= Directions for this task =
Go through the material under this sentence. Return every line holding "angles".

= Provided data =
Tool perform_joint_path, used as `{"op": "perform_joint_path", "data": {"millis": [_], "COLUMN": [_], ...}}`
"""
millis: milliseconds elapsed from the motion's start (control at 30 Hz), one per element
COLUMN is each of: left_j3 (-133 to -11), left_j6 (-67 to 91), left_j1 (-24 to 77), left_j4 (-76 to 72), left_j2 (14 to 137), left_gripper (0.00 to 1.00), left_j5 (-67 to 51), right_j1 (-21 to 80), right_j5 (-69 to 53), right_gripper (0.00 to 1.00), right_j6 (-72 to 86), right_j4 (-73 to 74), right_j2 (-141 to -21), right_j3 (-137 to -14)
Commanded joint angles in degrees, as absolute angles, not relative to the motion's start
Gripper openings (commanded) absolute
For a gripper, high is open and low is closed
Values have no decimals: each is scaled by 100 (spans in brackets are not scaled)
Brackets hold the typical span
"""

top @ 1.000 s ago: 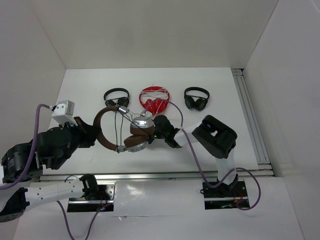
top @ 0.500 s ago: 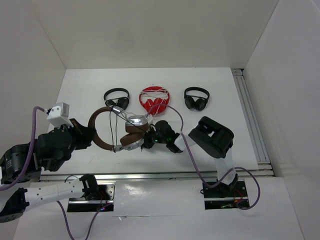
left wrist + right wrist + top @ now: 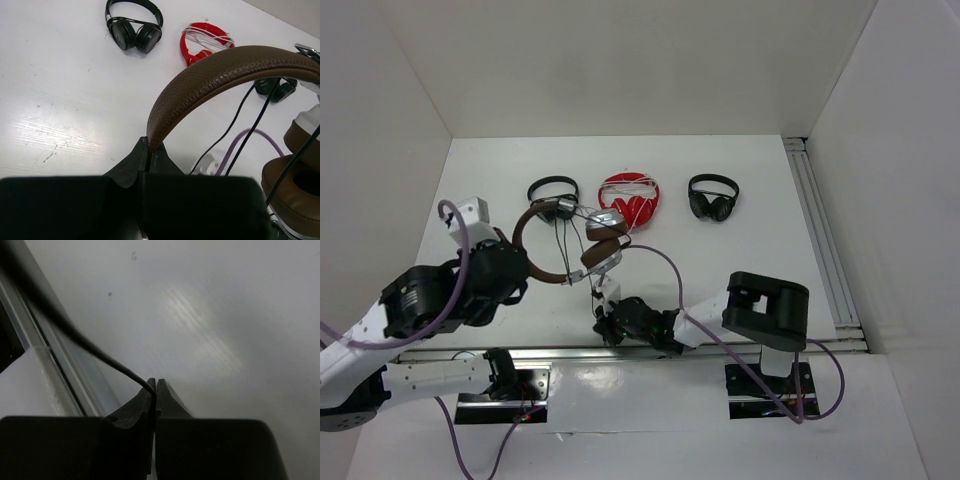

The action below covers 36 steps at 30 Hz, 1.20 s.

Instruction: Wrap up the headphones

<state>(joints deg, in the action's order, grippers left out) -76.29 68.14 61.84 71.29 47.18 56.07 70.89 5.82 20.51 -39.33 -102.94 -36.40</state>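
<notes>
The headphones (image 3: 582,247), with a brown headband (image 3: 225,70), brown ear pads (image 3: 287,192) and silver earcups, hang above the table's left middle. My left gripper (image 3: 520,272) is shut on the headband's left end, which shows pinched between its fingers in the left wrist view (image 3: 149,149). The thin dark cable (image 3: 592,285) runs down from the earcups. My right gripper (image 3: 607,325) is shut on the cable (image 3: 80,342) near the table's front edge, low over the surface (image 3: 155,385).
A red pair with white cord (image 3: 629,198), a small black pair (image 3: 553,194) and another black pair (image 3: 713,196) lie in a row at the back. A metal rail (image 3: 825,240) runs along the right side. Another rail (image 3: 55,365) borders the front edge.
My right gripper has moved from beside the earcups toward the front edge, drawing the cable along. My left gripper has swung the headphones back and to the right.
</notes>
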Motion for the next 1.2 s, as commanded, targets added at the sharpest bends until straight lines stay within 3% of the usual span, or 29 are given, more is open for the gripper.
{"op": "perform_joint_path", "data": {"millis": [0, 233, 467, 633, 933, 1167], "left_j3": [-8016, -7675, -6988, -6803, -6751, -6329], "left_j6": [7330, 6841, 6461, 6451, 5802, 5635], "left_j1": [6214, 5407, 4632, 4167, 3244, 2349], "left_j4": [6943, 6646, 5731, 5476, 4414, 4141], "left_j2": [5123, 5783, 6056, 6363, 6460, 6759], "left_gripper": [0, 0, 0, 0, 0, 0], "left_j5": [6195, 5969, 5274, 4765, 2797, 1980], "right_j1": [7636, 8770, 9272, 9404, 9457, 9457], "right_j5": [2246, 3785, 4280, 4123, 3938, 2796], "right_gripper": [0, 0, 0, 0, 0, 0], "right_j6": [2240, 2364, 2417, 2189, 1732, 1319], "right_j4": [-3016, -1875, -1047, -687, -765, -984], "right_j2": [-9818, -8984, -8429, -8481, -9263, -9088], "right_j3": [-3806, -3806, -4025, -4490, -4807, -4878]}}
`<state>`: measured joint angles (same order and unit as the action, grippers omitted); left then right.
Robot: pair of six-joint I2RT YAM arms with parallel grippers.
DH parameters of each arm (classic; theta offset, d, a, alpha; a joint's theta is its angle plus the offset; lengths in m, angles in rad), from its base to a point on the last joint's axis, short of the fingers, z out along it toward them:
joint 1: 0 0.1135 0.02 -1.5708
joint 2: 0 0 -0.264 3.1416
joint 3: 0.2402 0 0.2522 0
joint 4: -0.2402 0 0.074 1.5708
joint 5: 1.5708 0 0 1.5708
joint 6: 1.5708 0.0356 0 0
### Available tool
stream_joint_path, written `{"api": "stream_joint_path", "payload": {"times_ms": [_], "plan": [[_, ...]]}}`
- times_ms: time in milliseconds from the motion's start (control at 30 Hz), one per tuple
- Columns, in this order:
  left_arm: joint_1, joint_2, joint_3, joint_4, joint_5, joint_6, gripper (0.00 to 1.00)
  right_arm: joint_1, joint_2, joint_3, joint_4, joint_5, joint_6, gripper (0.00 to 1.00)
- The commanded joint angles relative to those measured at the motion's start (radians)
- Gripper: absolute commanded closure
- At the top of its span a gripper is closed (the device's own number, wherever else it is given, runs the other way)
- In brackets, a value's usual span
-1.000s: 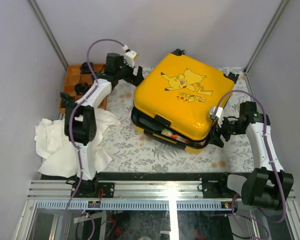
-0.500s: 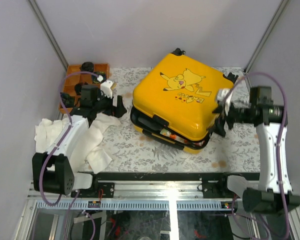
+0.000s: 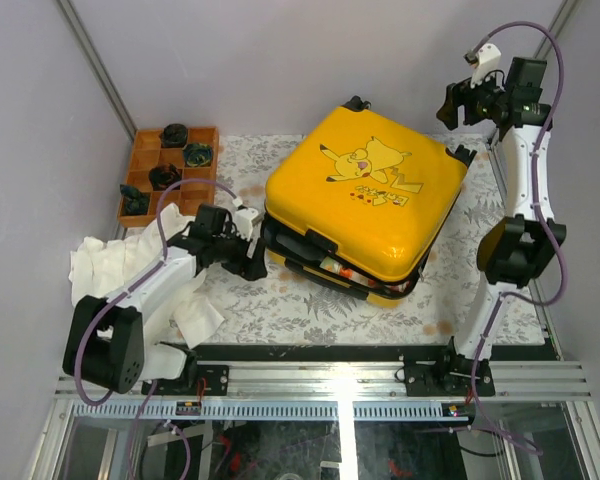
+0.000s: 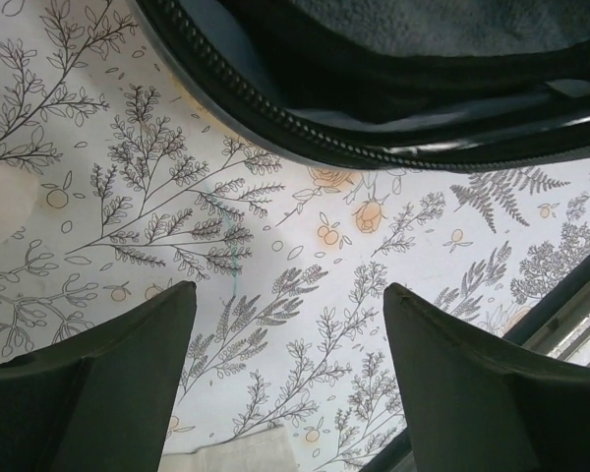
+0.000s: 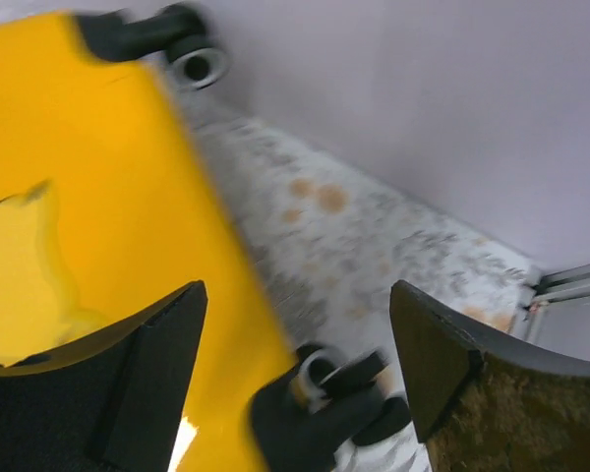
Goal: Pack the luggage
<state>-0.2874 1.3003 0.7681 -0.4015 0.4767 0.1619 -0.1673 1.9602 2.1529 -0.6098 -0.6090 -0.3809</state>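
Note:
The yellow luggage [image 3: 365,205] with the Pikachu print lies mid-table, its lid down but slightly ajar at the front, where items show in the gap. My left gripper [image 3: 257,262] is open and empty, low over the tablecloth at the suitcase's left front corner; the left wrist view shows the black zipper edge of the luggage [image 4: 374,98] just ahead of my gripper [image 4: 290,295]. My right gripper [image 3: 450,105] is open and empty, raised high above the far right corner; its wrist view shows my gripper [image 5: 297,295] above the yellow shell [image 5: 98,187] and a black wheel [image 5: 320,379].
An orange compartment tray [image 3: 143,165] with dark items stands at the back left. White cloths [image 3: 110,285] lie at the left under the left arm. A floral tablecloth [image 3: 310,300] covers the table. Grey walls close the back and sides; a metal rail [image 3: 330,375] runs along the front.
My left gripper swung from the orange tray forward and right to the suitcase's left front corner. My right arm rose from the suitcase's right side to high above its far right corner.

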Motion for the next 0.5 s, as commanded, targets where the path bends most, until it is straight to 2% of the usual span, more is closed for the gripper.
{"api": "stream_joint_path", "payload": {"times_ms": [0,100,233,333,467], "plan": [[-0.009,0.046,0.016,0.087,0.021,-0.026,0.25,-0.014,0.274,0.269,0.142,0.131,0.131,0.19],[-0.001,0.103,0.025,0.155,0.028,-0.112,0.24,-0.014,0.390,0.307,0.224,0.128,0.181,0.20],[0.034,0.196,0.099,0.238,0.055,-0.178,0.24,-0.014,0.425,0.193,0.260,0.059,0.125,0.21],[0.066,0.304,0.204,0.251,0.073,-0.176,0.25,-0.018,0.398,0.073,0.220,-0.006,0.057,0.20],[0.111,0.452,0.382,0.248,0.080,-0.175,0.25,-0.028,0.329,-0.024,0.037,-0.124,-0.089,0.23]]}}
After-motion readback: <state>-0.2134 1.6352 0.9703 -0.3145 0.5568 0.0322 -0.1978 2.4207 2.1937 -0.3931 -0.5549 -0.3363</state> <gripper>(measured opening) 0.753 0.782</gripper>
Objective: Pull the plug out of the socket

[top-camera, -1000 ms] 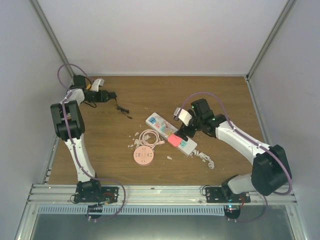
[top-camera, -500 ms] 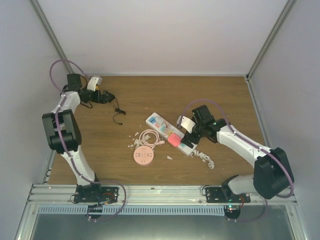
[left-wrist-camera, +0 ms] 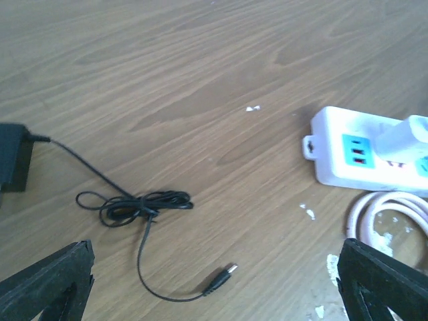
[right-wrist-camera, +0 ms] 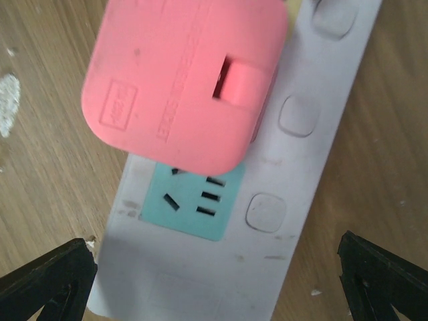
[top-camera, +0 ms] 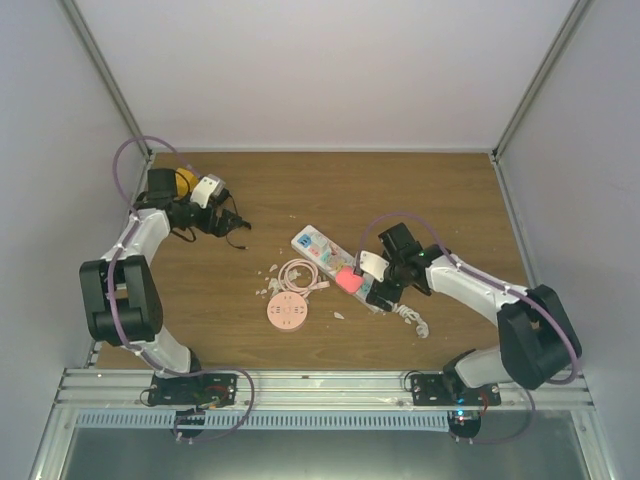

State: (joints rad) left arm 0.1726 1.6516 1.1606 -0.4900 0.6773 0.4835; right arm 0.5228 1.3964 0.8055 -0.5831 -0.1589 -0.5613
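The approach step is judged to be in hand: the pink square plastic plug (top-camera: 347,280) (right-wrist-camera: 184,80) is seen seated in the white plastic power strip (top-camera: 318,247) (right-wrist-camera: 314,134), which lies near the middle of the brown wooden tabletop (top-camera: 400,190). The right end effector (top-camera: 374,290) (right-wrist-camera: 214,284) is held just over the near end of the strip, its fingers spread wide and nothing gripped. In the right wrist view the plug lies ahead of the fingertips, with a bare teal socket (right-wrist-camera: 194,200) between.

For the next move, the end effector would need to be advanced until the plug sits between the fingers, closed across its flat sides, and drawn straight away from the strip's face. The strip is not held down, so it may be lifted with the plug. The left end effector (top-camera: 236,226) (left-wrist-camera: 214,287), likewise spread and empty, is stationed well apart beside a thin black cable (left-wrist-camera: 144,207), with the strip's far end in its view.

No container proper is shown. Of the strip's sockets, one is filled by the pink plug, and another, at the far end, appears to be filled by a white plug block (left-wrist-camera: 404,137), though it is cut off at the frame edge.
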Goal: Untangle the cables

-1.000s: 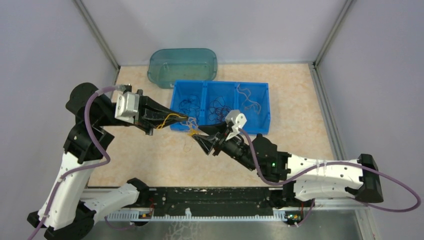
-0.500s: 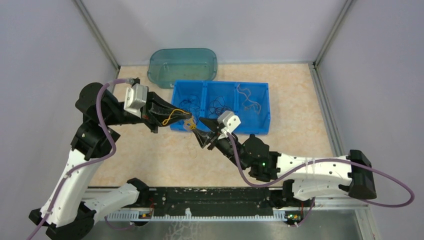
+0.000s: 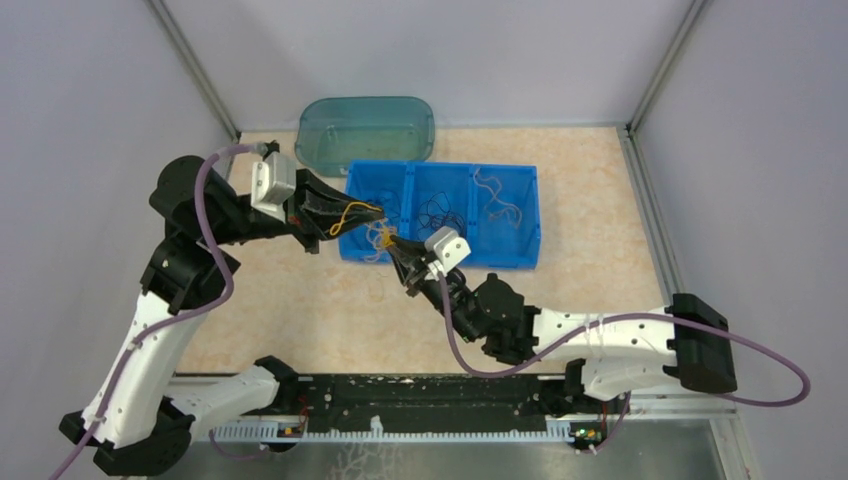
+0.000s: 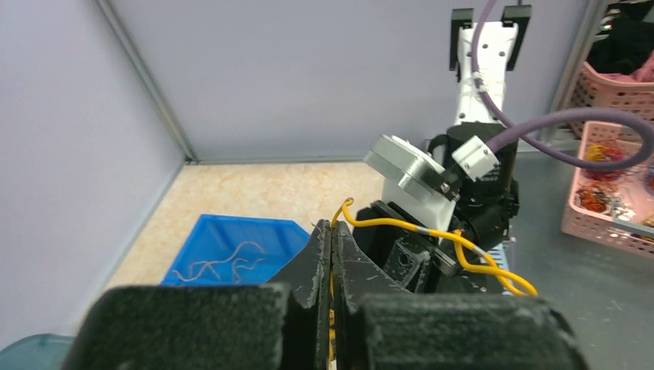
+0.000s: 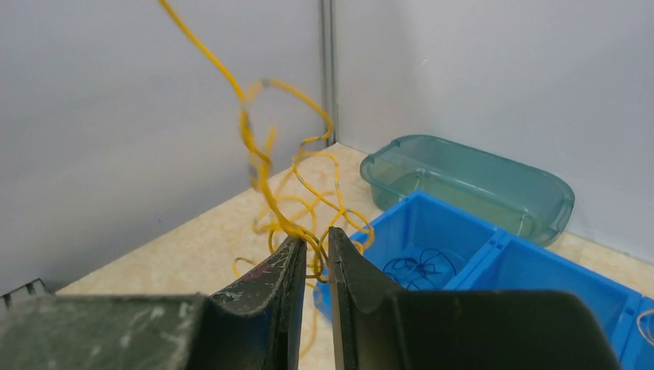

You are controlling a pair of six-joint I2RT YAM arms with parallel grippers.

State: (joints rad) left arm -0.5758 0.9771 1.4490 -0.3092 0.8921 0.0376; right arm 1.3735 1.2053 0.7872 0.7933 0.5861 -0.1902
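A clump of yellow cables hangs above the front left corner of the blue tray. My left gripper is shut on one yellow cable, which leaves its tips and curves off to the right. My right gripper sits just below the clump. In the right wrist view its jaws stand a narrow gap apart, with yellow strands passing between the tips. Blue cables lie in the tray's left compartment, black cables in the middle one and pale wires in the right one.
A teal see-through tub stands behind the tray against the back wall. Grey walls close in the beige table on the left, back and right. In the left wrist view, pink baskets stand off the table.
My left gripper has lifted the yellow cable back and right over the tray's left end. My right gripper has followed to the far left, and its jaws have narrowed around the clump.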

= Exercise answer =
Commanded joint angles in degrees, as absolute angles, not relative to the motion's start
`<state>`: measured joint angles (same order and unit as the action, grippers omitted); left then right.
DH parameters of each arm (classic; theta offset, d, a, alpha; a joint's theta is its angle plus the offset; lengths in m, angles in rad), from its base to a point on the last joint's axis, short of the fingers, z out along it toward them:
- The commanded joint angles relative to those measured at the motion's start (radians)

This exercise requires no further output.